Lenin 's leadership was a crucial factor in consolidating Bolshevik power up until his death in 1924. His pragmatic leadership helped gain some initial support as well as giving him unquestioned authority within the party. Furthermore, his push for the signing of the Treaty of Brest-Litovsk to help save the revolution from foreign invasion was crucial and his practicality was further exemplified through War Communism and the introduction of the New Economic Policy (NEP). The use of terror under Lenin 's rule was also highly effective in removing political dissidents and exerting Bolshevik authority through coercive measures like the Cheka and the Red Terror. The accumulation of these factors centred on Lenin 's leadership helped stamp Bolshevik power across the Soviet Union.

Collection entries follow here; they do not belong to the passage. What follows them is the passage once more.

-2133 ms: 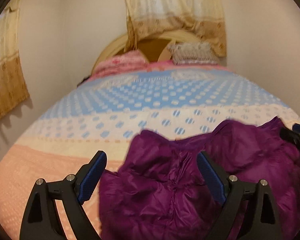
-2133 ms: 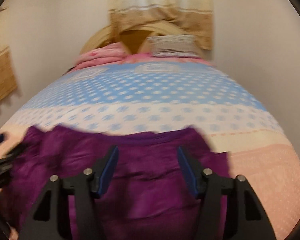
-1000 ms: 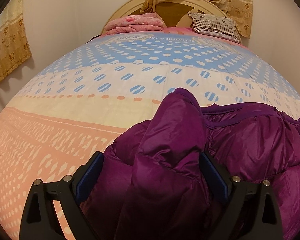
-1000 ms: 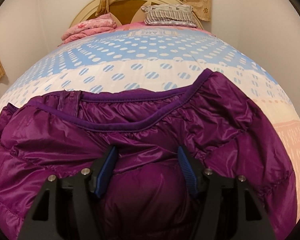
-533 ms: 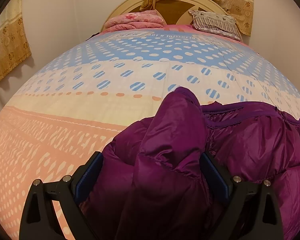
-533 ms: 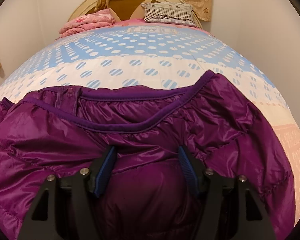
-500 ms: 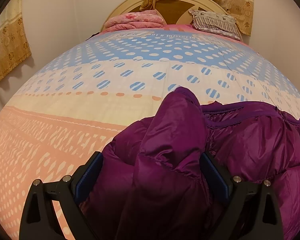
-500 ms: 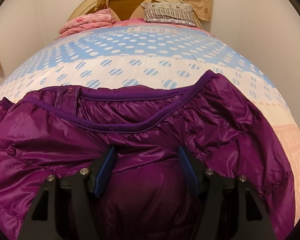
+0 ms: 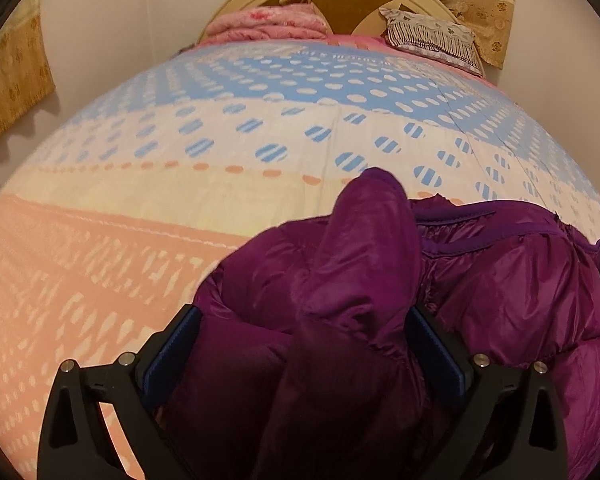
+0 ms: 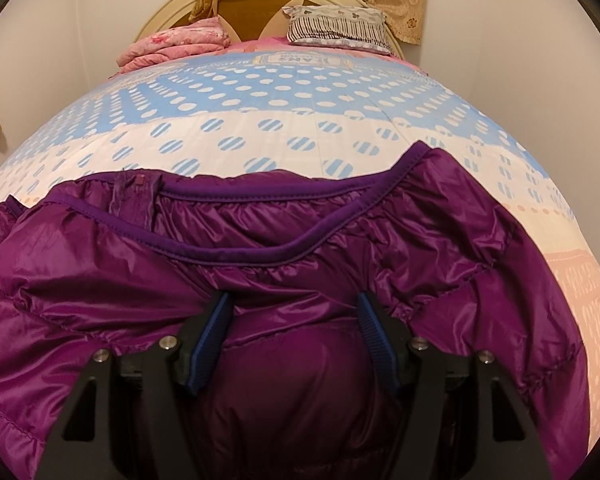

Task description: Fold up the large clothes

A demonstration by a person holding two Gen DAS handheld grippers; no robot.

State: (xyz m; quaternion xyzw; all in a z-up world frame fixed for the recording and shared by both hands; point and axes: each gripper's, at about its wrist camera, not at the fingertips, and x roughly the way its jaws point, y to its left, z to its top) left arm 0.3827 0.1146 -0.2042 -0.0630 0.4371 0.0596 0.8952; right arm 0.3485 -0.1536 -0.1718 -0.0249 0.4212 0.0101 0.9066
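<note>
- Currently, the shiny purple quilted down jacket [image 10: 300,272] lies spread on the bed's dotted blue, cream and peach cover [image 9: 180,184], giving flat support for folding.
- The left gripper [image 9: 300,344] straddles a bunched fold, fingers spread, unclenched.
- The right gripper [image 10: 294,332] likewise stands released over the padding below the collar.

I see a wide bed with a banded quilted cover [image 9: 148,200]: blue with white dots at the far end, white with striped blue dots in the middle, a cream strip, then peach with pale dashes nearest me. On it at the near end lies a shiny purple quilted puffer jacket [image 10: 300,264], bunched, its collar edge toward the headboard. At the far end I see a folded pink floral blanket [image 10: 176,46] on the left and a striped grey pillow with a fringed edge [image 10: 336,24] on the right, well apart from the jacket.
</note>
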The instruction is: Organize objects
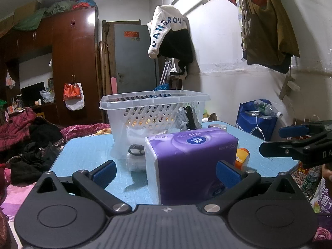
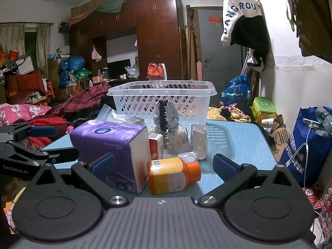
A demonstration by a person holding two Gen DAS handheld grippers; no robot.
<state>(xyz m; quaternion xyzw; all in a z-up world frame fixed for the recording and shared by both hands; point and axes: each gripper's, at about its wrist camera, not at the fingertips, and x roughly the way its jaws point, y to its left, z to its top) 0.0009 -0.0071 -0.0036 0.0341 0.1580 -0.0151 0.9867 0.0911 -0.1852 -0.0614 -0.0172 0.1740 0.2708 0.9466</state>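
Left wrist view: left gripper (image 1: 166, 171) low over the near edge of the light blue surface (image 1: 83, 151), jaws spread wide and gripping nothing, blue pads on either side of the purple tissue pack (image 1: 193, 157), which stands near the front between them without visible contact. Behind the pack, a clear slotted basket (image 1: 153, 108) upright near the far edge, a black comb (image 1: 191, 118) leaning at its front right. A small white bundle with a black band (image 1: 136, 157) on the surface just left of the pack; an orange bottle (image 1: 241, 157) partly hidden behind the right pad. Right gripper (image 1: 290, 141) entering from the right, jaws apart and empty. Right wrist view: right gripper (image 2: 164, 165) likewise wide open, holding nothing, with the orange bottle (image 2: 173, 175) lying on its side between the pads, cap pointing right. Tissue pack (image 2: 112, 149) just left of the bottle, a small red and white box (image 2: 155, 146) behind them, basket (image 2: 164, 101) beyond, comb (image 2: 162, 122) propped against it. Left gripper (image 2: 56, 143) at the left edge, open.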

Lenin’s pragmatic leadership was the most considerable factor in helping to fortify Bolshevik power. His willingness to take power in October/November 1917 and the successes of the move, through his right-hand man, Trotsky, was critical as it helped give him unquestioned authority within the party despite members of the Central Committee i.e. Zinoviev and Kamenev who suggested industrialisation needed to occur first. This highlighted Lenin’s communist ideology in practice which was essential to the Bolsheviks maintaining power. Following the failure of the Provisional Government, Lenin recognised that it was the Bolshevik’s priority to legitimise their government. As a result, issues of ‘Peace, Bread and Land’ were addressed through the issuing of a number of decrees in late 1917 including decrees on land, peace, Workers’ Rights as well as reforms to marriage and religion. ...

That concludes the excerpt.